> **Problem to solve**:
Can the data below be echoed back word for word?

> **Supplied material**:

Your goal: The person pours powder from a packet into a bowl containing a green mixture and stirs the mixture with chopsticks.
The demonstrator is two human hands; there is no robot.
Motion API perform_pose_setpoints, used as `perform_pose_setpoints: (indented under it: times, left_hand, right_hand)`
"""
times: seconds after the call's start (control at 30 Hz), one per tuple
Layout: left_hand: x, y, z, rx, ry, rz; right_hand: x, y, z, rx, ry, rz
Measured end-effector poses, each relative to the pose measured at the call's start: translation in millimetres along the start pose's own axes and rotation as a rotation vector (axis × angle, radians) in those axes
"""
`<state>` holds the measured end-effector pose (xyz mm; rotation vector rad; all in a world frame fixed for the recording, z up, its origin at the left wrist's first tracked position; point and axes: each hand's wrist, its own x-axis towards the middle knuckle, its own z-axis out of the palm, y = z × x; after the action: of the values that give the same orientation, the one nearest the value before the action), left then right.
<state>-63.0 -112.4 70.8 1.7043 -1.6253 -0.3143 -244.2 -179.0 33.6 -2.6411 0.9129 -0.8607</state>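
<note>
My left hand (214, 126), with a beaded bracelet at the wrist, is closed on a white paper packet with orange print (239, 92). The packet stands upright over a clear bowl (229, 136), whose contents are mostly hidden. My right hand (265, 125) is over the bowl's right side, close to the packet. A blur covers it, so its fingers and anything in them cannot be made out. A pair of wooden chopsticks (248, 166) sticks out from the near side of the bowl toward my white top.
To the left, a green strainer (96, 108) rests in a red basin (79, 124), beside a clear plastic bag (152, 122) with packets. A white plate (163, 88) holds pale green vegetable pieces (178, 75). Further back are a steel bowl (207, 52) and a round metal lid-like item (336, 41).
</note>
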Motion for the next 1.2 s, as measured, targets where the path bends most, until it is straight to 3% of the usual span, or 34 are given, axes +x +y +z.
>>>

> **Answer section**:
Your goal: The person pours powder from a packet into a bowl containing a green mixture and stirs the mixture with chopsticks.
The demonstrator is two human hands; there is no robot.
Motion API perform_pose_setpoints, used as `perform_pose_setpoints: (indented under it: times, left_hand, right_hand)`
"""
times: seconds after the call's start (control at 30 Hz), one per tuple
Layout: left_hand: x, y, z, rx, ry, rz; right_hand: x, y, z, rx, ry, rz
Measured end-effector poses, each relative to the pose measured at the call's start: translation in millimetres along the start pose's own axes and rotation as a rotation vector (axis × angle, radians) in those axes
"""
`<state>` holds the measured end-effector pose (xyz mm; rotation vector rad; all in a world frame fixed for the recording, z up, its origin at the left wrist's first tracked position; point and axes: each hand's wrist, its own x-axis towards the middle knuckle, its own z-axis out of the palm, y = z × x; after the action: of the values that give the same orientation, the one nearest the value before the action), left then right.
<state>-63.0 -112.4 70.8 1.7043 -1.6253 -0.3143 -244.2 -179.0 33.6 -2.6411 0.9129 -0.8607</state>
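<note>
My left hand (214, 126), with a beaded bracelet at the wrist, is closed on a white paper packet with orange print (239, 92). The packet stands upright over a clear bowl (229, 136), whose contents are mostly hidden. My right hand (265, 125) is over the bowl's right side, close to the packet. A blur covers it, so its fingers and anything in them cannot be made out. A pair of wooden chopsticks (248, 166) sticks out from the near side of the bowl toward my white top.
To the left, a green strainer (96, 108) rests in a red basin (79, 124), beside a clear plastic bag (152, 122) with packets. A white plate (163, 88) holds pale green vegetable pieces (178, 75). Further back are a steel bowl (207, 52) and a round metal lid-like item (336, 41).
</note>
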Motion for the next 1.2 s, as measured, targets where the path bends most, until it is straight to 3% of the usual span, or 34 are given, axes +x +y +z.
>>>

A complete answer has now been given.